« Alors que notre pensée « à son meilleur…» se tisse comme une enveloppe pour entourer, -nimber- son objet, sans pourtant l’immobiliser, la pensée perverse, elle, ne vise qu’à emballer et enfermer, confondre et poindre sa proie, dans un filet serré de contrevérités et de non-dits, d’allusions et de mensonges, d’insinuations et de calomnies. C’est une pensée pour faire intrusion dans la préoccupation d’autrui, une pensée-poison, une pensée pour démentaliser, dévaloriser et disqualifier l’autre ; une pense toute en agirs et en manœuvres, qui fragmente, divise et désoriente. Non pas vraiment paradoxale (car le paradoxe, on le sait, prête encore à penser, et même parvient-il à prêter à l’humour), la pensée perverse ne fait au contraire qu’attaquer le moi tout autour d’elle ; démolissant les ressorts de la pensée, elle décourage et tend à démolir la compréhension dans son principe même ; l’habile dissémination d’informations falsifiées, l’imposition du non-à-dire (« ne répétez surtout pas que… »), la propagation des « on-dit », l’affirmation péremptoire : telles seront ses méthodes.

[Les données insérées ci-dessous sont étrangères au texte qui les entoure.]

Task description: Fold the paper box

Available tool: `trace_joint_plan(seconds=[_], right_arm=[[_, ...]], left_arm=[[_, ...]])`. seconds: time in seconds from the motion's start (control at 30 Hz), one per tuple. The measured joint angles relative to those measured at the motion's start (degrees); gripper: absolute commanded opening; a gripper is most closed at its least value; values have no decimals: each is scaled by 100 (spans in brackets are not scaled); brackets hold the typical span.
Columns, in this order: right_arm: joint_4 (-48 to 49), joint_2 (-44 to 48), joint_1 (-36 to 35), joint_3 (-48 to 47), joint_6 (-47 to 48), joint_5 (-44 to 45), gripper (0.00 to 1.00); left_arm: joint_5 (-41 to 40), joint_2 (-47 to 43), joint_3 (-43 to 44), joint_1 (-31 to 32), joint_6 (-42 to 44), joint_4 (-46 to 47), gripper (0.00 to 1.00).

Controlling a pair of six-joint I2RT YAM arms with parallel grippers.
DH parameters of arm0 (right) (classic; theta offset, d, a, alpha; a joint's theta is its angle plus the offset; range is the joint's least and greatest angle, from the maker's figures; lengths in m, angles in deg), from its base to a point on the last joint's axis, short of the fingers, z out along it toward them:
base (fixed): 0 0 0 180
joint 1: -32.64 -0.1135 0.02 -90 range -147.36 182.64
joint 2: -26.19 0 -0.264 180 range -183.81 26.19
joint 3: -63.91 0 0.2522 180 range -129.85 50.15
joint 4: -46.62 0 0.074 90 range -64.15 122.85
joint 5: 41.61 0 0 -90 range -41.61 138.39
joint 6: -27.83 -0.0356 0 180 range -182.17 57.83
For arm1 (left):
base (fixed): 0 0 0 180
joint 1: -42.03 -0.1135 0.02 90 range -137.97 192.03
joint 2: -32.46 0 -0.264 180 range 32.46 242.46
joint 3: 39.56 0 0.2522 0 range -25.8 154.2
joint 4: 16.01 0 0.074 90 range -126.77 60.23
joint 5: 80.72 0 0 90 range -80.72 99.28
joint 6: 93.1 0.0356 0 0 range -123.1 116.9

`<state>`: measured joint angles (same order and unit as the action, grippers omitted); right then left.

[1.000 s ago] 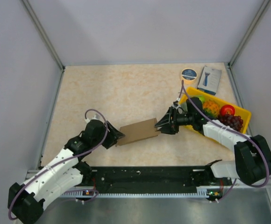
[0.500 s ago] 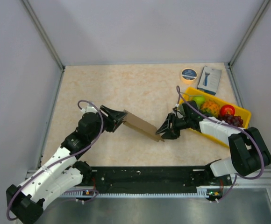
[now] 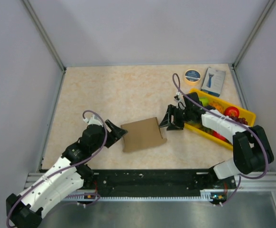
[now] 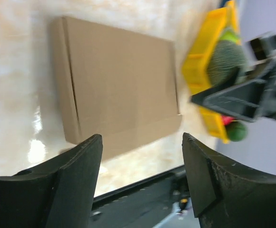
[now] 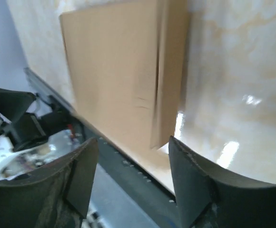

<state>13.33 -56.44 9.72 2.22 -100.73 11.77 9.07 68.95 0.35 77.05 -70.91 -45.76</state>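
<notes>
Brown cardboard, folded flat: the paper box (image 3: 143, 134) lies on the beige marbled tabletop (image 3: 128, 90), lower centre of the overhead view, between the two arms. The left gripper (image 3: 120, 134) sits just beside the box's left edge, jaws spread and holding nothing. In its wrist view the box lies just beyond the black fingers (image 4: 76, 180). The right gripper (image 3: 170, 122) is near the box's upper right corner, jaws likewise apart and empty. At the right, a yellow tray (image 3: 248, 114) holds fruit (image 3: 231, 112) — partly hidden by the right arm. In the upper right are a blue-and-white retail box (image 3: 213, 80) and a roll of tape (image 3: 192, 76).
</notes>
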Motion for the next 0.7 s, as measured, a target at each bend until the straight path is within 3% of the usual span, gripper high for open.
trace_joint_plan(seconds=[0.13,0.3,0.43,0.7], right_arm=[[-302,-39,-66,-251,841,686,70],[-896,372,-535,-243,1532,1749,66],[-1115,560,-977,-280,1711,1961,60],[-1276,214,-1167,-280,1825,2103,48]], left_arm=[[-323,-260,-61,22,684,-960,64],[-345,94,90,44,1329,-1639,54],[-157,660,203,291,1423,-1725,55],[-225,1539,407,1198,1209,-1574,49]])
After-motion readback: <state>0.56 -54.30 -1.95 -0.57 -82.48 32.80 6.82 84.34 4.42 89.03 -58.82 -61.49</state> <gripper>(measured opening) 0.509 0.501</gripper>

On se demande parfois comme il se peut faire que les mensonges des pervers -jusqu’aux plus monstrueux mensonges – franchissent avec une certaine aisance les barrières de la croyance chez autrui. Ce n’est pas qu’autrui soit sot, ni certes que le pervers soit intelligent, il est seulement habile, mais il est d’autant plus habile à tromper que pour lui la vérité n’a aucune valeur en soi, le résultat seul étant ce qui compte. Il est vrai que le souci de la vérité est un frein, en même temps qu’un stimulant, pour ceux qui n’aiment guère la « mal-pense » ; le pervers, lui, ne connaît pas de ces freins, mais, de leur fécondité, il ne connait rien non plus.
Bref, la pensée perverse exerce autour d’elle un véritable « détournement d’intelligence ».